As the final project for DSGN 395: Designing Product Interactions, students ideated and created a bilateral, multi-sensory interaction to demonstrate understanding of both intuitive and innovative product interactions.
My group began brainstorming by thinking of routines that could be implemented in a different way such as managing personal finances, navigating to an unfamiliar destination, and initiating conversations when networking. We also reflected on a class discussion on how as a glass of water is filled up, the pitch increases, which is an audible cue to turn off the faucet. We decided to turn this feedback into control so that the power of a user’s voice could fill a glass of water.
Our first prototype was a play on the game Simon Says. “Simon” would “teach” the user how to fill their own cup with water by playing a pitch and then filling a glass. The user would then be prompted to repeat after Simon until the glass was filled. We created a low fidelity foamcore mockup and presented our idea to the class to get feedback.
In response to the feedback we received, we decided to conduct further user research to understand the most intuitive way to control the filling of the glass. We wanted to understand if it was more intuitive to: sing a continuously ascending pitch, sing three predetermined ascending notes, or sing any three ascending notes. From our research, we found that singing a single ascending pitch was not intuitive, as users didn’t understand the mapping of their pitch to water level. Matching three tones was also difficult for some users. We finally decided to design our interaction so that any three ascending notes would fill the glass in three discrete amounts.
Simon Sings consists of two parts: Learn and Do. To begin the interaction, a user presses the big button in the center of the board. The Learn side then lights up. The speakers play a tone of a person whistling and 1/3 of the LEDs behind the bottle lights up.

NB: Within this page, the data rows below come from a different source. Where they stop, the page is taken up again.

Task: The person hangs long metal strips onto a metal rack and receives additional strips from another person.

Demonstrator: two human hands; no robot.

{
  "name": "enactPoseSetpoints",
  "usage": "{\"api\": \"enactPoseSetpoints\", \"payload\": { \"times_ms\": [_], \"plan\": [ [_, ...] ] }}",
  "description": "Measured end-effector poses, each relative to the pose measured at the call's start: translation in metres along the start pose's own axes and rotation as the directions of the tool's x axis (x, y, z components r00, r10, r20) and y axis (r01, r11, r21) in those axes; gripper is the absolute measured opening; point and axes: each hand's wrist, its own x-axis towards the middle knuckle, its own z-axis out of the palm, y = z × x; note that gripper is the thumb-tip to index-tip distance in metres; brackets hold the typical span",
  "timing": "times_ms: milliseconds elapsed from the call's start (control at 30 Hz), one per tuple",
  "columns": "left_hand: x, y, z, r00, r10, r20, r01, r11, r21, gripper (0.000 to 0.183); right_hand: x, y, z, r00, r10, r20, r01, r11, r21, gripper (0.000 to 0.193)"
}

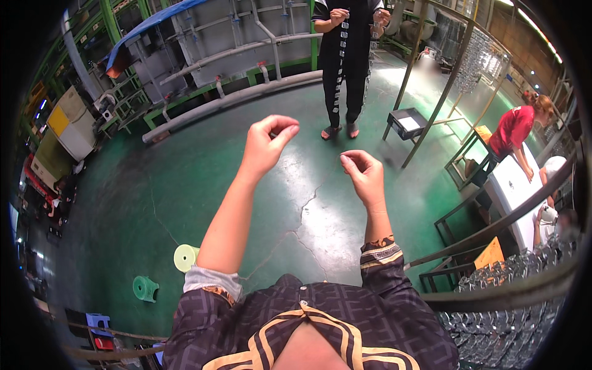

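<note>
My left hand (265, 148) is raised in front of me, thumb and fingers drawn together in a pinch. Lower and to its right, my right hand (366, 177) is curled the same way, thumb against the fingertips. No object sticks out of either hand; anything small inside the fingers is hidden. Both are apart from each other, in the air over the green floor (209, 160). Facing me, a person in dark clothes (351, 68) lifts two long strands of linked shiny metal pieces (340, 77), one in each hand.
Metal frames (433, 89) with hanging metal pieces stand at right, near a black tray (407, 123). Farther right, a person in red (512, 131) leans over a white table (515, 188). Several shiny pieces (512, 333) hang close at lower right. Stools (145, 288) stand at lower left. Pipes (246, 92) run behind.
</note>
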Motion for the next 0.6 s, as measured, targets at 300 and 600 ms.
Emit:
{"api": "enactPoseSetpoints", "payload": {
  "times_ms": [300,600],
  "plan": [
    [0.21,-0.089,0.009,0.992,0.12,0.038,-0.12,0.993,0.003,0.016,0.133,0.04,0.014,0.995,-0.04,-0.09,0.035,0.998,-0.055,0.016],
    [0.358,-0.115,0.034,0.94,0.327,-0.097,-0.297,0.925,0.237,0.026,0.252,0.032,0.056,0.983,-0.176,-0.042,0.165,0.967,-0.195,0.029]
  ]
}}
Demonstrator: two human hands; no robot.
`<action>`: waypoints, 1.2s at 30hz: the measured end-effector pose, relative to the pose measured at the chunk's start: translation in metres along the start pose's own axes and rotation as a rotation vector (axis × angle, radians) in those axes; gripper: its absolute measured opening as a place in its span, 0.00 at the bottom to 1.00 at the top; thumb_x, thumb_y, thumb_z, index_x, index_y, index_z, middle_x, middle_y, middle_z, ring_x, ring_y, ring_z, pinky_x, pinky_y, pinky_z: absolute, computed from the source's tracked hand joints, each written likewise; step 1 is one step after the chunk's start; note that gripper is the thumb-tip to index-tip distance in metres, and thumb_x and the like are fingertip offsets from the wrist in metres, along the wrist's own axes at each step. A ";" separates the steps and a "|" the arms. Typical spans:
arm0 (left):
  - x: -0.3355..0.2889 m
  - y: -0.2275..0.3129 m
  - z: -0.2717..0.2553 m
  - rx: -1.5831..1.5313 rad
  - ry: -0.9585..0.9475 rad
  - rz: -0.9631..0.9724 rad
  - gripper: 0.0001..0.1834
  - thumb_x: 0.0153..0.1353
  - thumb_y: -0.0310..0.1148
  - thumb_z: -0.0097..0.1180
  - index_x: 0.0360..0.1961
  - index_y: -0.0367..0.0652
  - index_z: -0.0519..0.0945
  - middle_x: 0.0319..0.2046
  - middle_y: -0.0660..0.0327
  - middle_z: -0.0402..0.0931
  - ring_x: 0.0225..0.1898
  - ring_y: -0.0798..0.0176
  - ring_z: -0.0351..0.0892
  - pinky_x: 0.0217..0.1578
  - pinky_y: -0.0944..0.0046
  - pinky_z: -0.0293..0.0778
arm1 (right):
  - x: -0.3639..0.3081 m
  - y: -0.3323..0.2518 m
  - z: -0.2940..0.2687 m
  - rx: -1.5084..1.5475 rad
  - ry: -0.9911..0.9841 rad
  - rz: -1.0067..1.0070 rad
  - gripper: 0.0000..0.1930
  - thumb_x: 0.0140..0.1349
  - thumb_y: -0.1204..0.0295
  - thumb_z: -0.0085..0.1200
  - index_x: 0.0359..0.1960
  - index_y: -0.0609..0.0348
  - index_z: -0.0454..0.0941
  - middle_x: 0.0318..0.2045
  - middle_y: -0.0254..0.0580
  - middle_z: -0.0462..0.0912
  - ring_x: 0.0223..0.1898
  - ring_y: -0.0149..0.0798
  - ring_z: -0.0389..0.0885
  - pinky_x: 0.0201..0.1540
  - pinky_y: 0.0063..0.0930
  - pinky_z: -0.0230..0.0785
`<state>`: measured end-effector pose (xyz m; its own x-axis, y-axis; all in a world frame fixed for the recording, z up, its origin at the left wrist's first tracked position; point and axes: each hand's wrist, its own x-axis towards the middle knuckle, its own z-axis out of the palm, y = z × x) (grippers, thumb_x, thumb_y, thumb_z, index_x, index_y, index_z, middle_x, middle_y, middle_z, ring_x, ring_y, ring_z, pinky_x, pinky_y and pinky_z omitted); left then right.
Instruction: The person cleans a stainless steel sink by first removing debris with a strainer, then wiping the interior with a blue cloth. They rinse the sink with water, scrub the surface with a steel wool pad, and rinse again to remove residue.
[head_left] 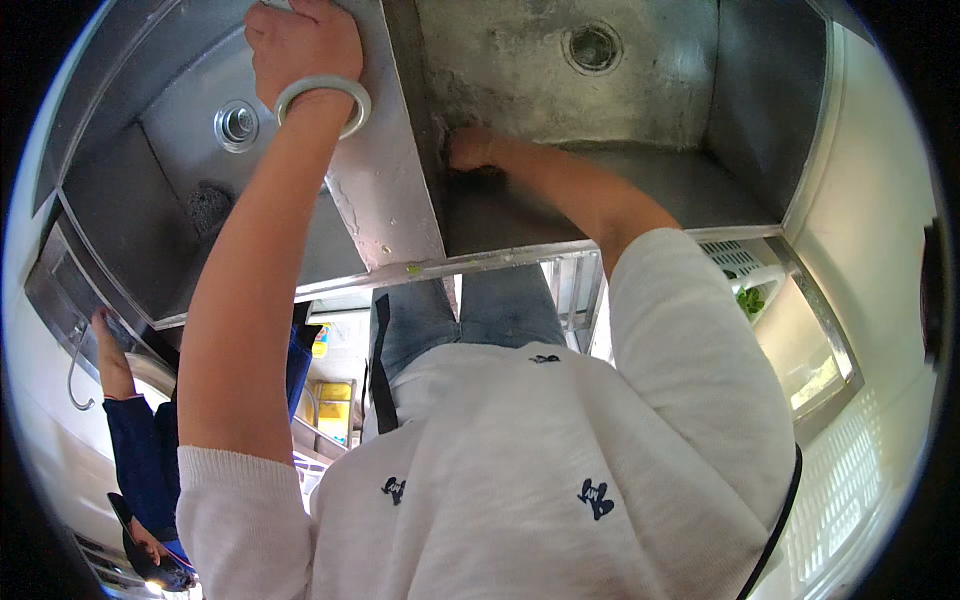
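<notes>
My left hand (pixel 305 45), with a pale bangle (pixel 352 95) on its wrist, is closed at the top edge, over the left basin beside the metal divider (pixel 385 130). A sliver of something pale shows by its fingers; what it is I cannot make out. Down in the right basin (pixel 640 110) of the steel sink, my right hand (pixel 470 148) is closed and presses low against the divider's side wall. Something dark shows under its fingers, too shaded and blurred to name. A dark mesh scrubber (pixel 210 208) lies in the left basin (pixel 165 110).
Each basin has a round drain, the left with a metal strainer (pixel 237 125). The sink's front rim (pixel 480 262) runs before my waist. At far left a co-worker's dark blue sleeve (pixel 140 450) reaches toward another basin. Green leaves (pixel 750 301) sit in a white container at right.
</notes>
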<state>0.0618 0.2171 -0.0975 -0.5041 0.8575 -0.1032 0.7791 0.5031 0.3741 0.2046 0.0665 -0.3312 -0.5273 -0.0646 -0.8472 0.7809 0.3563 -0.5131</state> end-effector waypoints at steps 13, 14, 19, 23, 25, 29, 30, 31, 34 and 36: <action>0.006 -0.010 0.010 0.006 0.042 -0.019 0.29 0.62 0.49 0.37 0.49 0.29 0.68 0.49 0.34 0.69 0.49 0.32 0.70 0.48 0.43 0.67 | -0.200 0.226 0.107 0.297 0.309 0.643 0.25 0.63 0.52 0.42 0.56 0.54 0.71 0.59 0.48 0.68 0.60 0.51 0.65 0.61 0.44 0.57; 0.007 -0.015 0.011 0.025 0.059 0.001 0.29 0.62 0.48 0.37 0.49 0.29 0.68 0.50 0.35 0.69 0.50 0.33 0.70 0.49 0.43 0.67 | -0.214 0.240 0.105 0.276 0.273 0.727 0.26 0.63 0.53 0.42 0.57 0.55 0.71 0.59 0.49 0.68 0.60 0.53 0.64 0.61 0.46 0.57; 0.008 -0.027 0.016 -0.010 0.118 0.067 0.28 0.63 0.47 0.37 0.49 0.28 0.68 0.49 0.34 0.69 0.50 0.33 0.69 0.49 0.44 0.66 | -0.289 0.262 0.094 0.021 0.124 1.055 0.22 0.62 0.59 0.43 0.55 0.54 0.73 0.58 0.48 0.69 0.64 0.56 0.59 0.59 0.47 0.62; 0.007 -0.018 0.008 -0.051 0.084 0.087 0.28 0.64 0.47 0.37 0.49 0.28 0.68 0.48 0.33 0.69 0.50 0.32 0.68 0.49 0.44 0.65 | -0.280 0.301 0.105 -0.181 -0.003 0.870 0.18 0.63 0.65 0.44 0.51 0.58 0.75 0.57 0.47 0.71 0.64 0.52 0.59 0.55 0.44 0.67; 0.009 -0.027 0.009 -0.037 0.078 0.115 0.28 0.64 0.47 0.36 0.48 0.28 0.68 0.49 0.33 0.68 0.49 0.31 0.69 0.49 0.44 0.65 | -0.275 0.298 0.108 -0.345 -0.141 0.798 0.16 0.63 0.67 0.44 0.49 0.59 0.76 0.55 0.47 0.73 0.62 0.52 0.63 0.53 0.43 0.69; 0.006 -0.019 0.006 -0.034 0.061 0.049 0.28 0.64 0.48 0.36 0.48 0.28 0.68 0.48 0.33 0.69 0.48 0.32 0.70 0.48 0.44 0.66 | -0.281 0.284 0.092 -0.146 0.016 0.940 0.15 0.62 0.67 0.44 0.46 0.58 0.79 0.49 0.47 0.77 0.55 0.50 0.73 0.50 0.44 0.70; 0.008 -0.024 0.007 -0.003 0.074 0.070 0.29 0.63 0.49 0.36 0.48 0.29 0.68 0.47 0.34 0.70 0.47 0.32 0.71 0.47 0.44 0.67 | -0.288 0.274 0.086 -0.132 0.000 0.954 0.15 0.62 0.67 0.44 0.45 0.58 0.79 0.48 0.48 0.78 0.53 0.50 0.75 0.49 0.44 0.70; 0.007 -0.026 0.010 -0.003 0.083 0.061 0.29 0.63 0.50 0.36 0.48 0.30 0.68 0.47 0.34 0.70 0.47 0.32 0.71 0.47 0.44 0.67 | -0.305 0.264 0.081 -0.118 -0.025 0.980 0.15 0.61 0.68 0.45 0.44 0.58 0.80 0.47 0.48 0.79 0.51 0.50 0.76 0.49 0.44 0.70; 0.009 -0.030 0.017 0.004 0.143 0.070 0.29 0.63 0.51 0.35 0.49 0.33 0.67 0.48 0.39 0.71 0.47 0.32 0.72 0.47 0.43 0.68 | -0.363 0.234 0.046 -0.094 -0.197 0.935 0.16 0.60 0.69 0.43 0.44 0.60 0.80 0.46 0.50 0.80 0.50 0.50 0.76 0.49 0.42 0.70; 0.007 -0.028 0.018 -0.013 0.107 0.034 0.29 0.63 0.51 0.35 0.49 0.34 0.67 0.49 0.40 0.71 0.47 0.33 0.72 0.47 0.43 0.68 | -0.402 0.238 0.061 -0.193 -0.331 0.800 0.17 0.59 0.69 0.42 0.43 0.61 0.79 0.45 0.51 0.80 0.49 0.51 0.76 0.49 0.41 0.70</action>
<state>0.0430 0.2107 -0.1251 -0.5148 0.8573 0.0086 0.7919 0.4717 0.3878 0.6230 0.1205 -0.1213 0.3000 0.0156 -0.9538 0.7880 0.5595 0.2570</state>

This is repeated two more times until all of the LEDs are lit up, symbolizing that the bottle has been filled. A triumphant “ta-da” sound is played to signal the end the Learn side of the interaction and to convey a sense of accomplishment. The light on the Learn side then turns off and the light on the Do side turns on so that the user knows that it is their turn.

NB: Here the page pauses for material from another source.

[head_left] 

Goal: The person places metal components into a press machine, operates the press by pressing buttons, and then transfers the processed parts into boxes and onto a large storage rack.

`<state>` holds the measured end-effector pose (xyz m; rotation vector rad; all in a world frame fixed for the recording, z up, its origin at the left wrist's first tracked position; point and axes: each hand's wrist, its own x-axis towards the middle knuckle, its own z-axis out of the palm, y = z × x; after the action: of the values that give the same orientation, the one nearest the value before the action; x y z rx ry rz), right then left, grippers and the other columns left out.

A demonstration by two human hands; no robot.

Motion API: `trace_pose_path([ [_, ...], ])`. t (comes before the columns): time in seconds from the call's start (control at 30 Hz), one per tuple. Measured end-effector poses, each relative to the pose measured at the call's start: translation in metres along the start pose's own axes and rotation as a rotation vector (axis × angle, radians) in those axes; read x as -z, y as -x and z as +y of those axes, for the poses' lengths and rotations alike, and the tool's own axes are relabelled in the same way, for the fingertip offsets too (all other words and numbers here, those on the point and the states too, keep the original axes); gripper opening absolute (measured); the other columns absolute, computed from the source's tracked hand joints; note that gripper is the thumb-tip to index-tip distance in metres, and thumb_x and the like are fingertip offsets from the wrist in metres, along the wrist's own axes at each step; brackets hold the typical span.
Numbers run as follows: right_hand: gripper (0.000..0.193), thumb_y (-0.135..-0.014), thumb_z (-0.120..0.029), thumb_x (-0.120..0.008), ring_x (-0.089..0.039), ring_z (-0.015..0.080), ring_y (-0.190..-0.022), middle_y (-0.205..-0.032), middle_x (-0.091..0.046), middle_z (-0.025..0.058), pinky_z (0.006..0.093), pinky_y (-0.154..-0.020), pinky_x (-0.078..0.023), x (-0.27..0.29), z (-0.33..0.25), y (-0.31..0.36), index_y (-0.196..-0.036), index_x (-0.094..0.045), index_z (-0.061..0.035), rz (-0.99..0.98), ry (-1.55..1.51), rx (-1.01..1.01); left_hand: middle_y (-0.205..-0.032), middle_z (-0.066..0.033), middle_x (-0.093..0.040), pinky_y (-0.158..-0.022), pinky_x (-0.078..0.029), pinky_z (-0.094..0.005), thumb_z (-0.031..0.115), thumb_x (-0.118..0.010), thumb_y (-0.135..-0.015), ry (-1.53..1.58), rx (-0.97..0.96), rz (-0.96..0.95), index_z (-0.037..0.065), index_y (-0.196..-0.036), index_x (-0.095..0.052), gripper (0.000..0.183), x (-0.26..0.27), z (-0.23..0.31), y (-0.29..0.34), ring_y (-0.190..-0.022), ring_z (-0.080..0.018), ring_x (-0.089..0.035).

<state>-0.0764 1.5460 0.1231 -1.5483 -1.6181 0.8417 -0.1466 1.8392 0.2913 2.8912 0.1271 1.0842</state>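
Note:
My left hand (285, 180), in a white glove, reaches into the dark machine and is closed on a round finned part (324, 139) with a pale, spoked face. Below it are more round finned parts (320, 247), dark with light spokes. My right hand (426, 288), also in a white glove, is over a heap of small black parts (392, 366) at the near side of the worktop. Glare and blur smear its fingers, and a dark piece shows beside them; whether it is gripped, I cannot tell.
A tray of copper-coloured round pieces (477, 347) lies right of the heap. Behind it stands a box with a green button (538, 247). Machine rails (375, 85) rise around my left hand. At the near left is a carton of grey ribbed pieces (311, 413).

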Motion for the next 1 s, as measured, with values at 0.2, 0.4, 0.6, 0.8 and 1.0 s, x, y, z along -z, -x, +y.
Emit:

The user presses the now lit green button on the Do side, which evokes the feeling of using an intercom system, and then whistles into the microphone. The green button was also designed to be a safety feature so that if the microphone picked up external noises, water would not unexpectedly flow. A solenoid valve then opens for a set amount of time and fills 1/3 of the bottle with water. The user repeats this process two more times, whistling a pitch that was higher than the last, to fill the bottle.

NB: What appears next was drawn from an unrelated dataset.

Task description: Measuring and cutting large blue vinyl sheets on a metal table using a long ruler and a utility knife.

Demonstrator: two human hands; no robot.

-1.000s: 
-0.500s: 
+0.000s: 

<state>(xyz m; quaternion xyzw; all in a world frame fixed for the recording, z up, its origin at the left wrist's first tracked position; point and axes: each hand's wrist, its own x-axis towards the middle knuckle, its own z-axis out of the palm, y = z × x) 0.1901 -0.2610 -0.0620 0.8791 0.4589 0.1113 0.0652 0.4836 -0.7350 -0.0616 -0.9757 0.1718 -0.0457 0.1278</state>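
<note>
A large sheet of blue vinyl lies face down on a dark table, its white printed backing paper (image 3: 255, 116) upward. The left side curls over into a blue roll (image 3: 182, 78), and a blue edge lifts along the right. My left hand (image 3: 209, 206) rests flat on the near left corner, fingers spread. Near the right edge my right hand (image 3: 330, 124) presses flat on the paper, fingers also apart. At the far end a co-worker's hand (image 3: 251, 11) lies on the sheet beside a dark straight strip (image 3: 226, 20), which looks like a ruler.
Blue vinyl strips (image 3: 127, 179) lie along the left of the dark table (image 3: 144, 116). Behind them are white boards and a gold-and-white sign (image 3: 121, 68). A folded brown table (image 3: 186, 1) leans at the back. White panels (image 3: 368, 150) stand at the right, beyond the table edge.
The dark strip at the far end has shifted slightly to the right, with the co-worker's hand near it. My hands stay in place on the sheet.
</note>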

Again, a triumphant “ta-da” sound is played, prompting the user that they have successfully filled the bottle. The light on the Do side turns off, signaling that the entire interaction has been completed.
My primary roles were to design/implement the voice controlled part of Simon Sings and ensure that all of the electrical components were integrated correctly. To analyze the pitch the user sang, I used a Fast Fourier Transform (FFT) library on a Teensy LC microcontroller. Due to the library’s large processor and memory footprint, we chose to break of some of the interaction to a separate Arduino Uno. We also decided to center our interaction around whistling because whistling has a more harmonically pure spectrum than singing, which greatly simplified our signal processing algorithm without deviating from people’s mental models of the game Simon Says.
We presented Simon Sings at the Fall Design Expo 2016 hosted by the Segal Design Institute at Northwestern University and had a great time explaining and demonstrating our interaction.